Bırak da sarılayım ayaklarına,
Kum gibi kum gibi ezip geçme...
**
N'olur kızma bana. Seni rahatsız etmek gibi bir amacım yok asla. Neden bilmiyorum, sana yazmak duygusu şuan dünyada ki en ağır arzum. Yani demem o ki; şuan idam edilecek olsam ve bana son dileğimi sorsalar, bir kâğıt ve bir kalem isterdim sana yazmak için.

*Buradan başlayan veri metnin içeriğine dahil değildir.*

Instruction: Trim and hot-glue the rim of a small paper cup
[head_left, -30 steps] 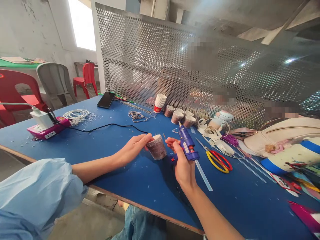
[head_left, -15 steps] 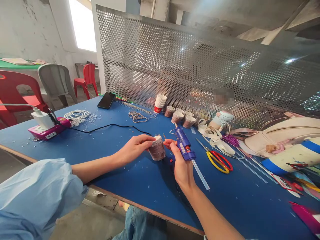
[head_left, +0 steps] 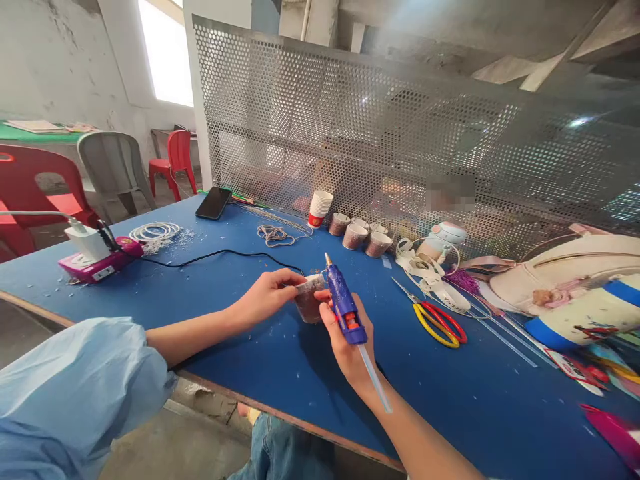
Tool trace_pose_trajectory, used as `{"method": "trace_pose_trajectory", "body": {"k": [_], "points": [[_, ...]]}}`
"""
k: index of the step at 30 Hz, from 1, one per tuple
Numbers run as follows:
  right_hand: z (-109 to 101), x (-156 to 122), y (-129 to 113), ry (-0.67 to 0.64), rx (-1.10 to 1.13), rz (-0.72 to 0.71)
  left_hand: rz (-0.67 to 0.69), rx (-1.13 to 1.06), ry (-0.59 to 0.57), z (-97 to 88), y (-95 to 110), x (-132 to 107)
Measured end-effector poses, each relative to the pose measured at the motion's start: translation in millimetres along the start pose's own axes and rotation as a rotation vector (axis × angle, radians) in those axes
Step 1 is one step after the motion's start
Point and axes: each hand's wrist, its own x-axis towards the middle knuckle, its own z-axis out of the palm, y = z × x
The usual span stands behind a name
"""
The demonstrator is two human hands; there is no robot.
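Note:
My left hand point(head_left: 273, 298) pinches the rim of a cord-wrapped paper cup point(head_left: 309, 303) from its left side. The cup is tilted over the blue table. In my right hand point(head_left: 347, 333) is a blue glue gun point(head_left: 342, 297), its nozzle pointing up and away from me, just right of the cup. A clear glue stick point(head_left: 375, 379) sticks out of its back end. Fingertips of my right hand are at the cup's right side, partly hidden behind the glue gun.
Wrapped cups point(head_left: 354, 235) and a stack of paper cups point(head_left: 320, 208) stand at the back by a perforated metal screen point(head_left: 300, 120). Scissors point(head_left: 435, 321) lie to the right. A black cable point(head_left: 215, 253) runs to a purple power strip point(head_left: 100, 267). A phone point(head_left: 213, 203) lies far left.
My right hand and the glue gun have moved left, closer to the cup, and the nozzle has swung left. The cup has turned and tilted in my left hand.

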Motion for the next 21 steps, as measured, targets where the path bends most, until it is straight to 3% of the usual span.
{"method": "trace_pose_trajectory", "body": {"k": [7, 13, 21], "points": [[-6.6, 8.5, -2.0, 0.139, 0.114, 0.118, 0.065, -0.02, 0.031, -0.6, -4.9, 2.0], [-12.6, 17.9, 12.4, 0.225, 0.229, 0.195, 0.192, 0.059, 0.055, -2.4, -16.3, 6.9], [-5.1, 19.4, 22.5, 0.207, 0.421, 0.276, 0.267, 0.098, -0.013, -3.2, -22.9, 9.2]]}}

Gece, kendi halinde akıp gidiyor. Sanki daha fazla uzuyor böyle anlarda. Mutfak masasına kuruldum, gözlerinle buluşacak satırlarımı oluşturuyorum. Nereden başlasam bilemesem de bilmeni isterim ki bir aşk itirafı değil bu mektup. İnsanın büyükleriyle(!) ilgili öyle düşünceler kurması da olmaz zaten. “Ne peki?” dersen; sadece bir kafa karışıklığı. Hem ben, haddimi de bilirim açıkçası ama aklıma takılan bazı şeyler var;
Sen, özel görevlendirilmiş bir melek misin?
**
Haklısın, biraz geç karşılaştık.
Oysa hiç konuşmadan anlaştık.
Bazı şeyler var ki söylenmiyor.
Biz senle sözleri susarak aştık.
**
Dışarıdan baktığında hayatın tüm güzelliklerini yaşar gibi biri olsam da aslında zindan karası bir hayatı olan, gözlerine perde çekilmiş gibi yaşayan, içimi yakan sancılarla ve bir tek benim (artık kısmen senin de bildiğin) acılarımla yaşamak zorundayım. Kırgınlıklar bir mıh gibi kalıyor insanın örselenmiş geçmişinde. İnsanın yüreğini kemiriyor her bir hatası. Bu yüzden bazen, gitmek istiyorum çook uzaklara. Yalnızlığın en koyusunu sindirip tüketmek/tükenmek istiyorum.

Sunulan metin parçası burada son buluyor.